▸ WHAT YOU WILL DO: Return the data below exactly, stopping after the line with "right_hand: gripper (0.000".

____ COLLECTED DATA

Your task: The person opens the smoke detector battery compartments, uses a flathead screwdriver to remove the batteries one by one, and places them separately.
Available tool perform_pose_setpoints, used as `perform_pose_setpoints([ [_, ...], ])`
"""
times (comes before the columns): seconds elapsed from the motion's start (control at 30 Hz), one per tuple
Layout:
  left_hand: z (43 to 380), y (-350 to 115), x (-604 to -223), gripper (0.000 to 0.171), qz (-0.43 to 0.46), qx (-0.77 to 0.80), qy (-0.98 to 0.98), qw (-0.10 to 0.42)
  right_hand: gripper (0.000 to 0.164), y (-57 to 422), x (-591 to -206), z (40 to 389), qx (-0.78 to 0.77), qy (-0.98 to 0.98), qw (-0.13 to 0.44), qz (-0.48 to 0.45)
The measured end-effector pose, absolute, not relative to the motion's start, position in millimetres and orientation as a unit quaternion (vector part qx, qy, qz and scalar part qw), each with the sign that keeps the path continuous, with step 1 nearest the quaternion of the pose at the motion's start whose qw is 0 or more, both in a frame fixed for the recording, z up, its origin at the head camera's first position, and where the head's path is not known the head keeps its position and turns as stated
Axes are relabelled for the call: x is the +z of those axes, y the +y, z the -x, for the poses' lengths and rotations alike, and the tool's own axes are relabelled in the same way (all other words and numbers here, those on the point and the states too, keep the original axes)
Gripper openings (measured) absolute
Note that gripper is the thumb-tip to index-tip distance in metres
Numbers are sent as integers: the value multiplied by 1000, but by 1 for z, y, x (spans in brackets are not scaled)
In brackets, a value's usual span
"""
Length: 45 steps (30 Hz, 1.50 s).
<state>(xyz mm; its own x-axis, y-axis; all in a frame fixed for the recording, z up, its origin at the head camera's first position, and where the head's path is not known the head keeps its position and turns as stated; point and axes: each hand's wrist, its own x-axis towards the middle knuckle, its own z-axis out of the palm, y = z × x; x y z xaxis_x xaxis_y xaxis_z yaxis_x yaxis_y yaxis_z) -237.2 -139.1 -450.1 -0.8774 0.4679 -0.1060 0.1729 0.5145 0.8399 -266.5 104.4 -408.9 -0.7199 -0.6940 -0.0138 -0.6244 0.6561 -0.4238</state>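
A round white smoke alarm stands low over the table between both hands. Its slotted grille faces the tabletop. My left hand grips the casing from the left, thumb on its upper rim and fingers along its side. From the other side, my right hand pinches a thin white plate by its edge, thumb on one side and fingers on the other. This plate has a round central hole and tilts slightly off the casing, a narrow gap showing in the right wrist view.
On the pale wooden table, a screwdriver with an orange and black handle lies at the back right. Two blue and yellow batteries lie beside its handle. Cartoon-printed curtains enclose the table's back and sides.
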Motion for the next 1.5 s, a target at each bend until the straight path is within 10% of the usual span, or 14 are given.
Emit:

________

▸ RESPONSE AREA:
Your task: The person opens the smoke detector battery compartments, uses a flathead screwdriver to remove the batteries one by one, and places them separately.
Available tool perform_pose_setpoints, used as `perform_pose_setpoints([ [_, ...], ])`
"""
times (comes before the columns): seconds elapsed from the motion's start (control at 30 Hz), one per tuple
Layout:
  left_hand: z (43 to 380), y (-350 to 115), x (-604 to -223), gripper (0.000 to 0.171), qz (-0.43 to 0.46), qx (-0.77 to 0.80), qy (-0.98 to 0.98), qw (-0.10 to 0.42)
  right_hand: gripper (0.000 to 0.164), y (-57 to 422), x (-591 to -206), z (40 to 389), qx (-0.78 to 0.77), qy (-0.98 to 0.98), qw (-0.13 to 0.44), qz (-0.48 to 0.45)

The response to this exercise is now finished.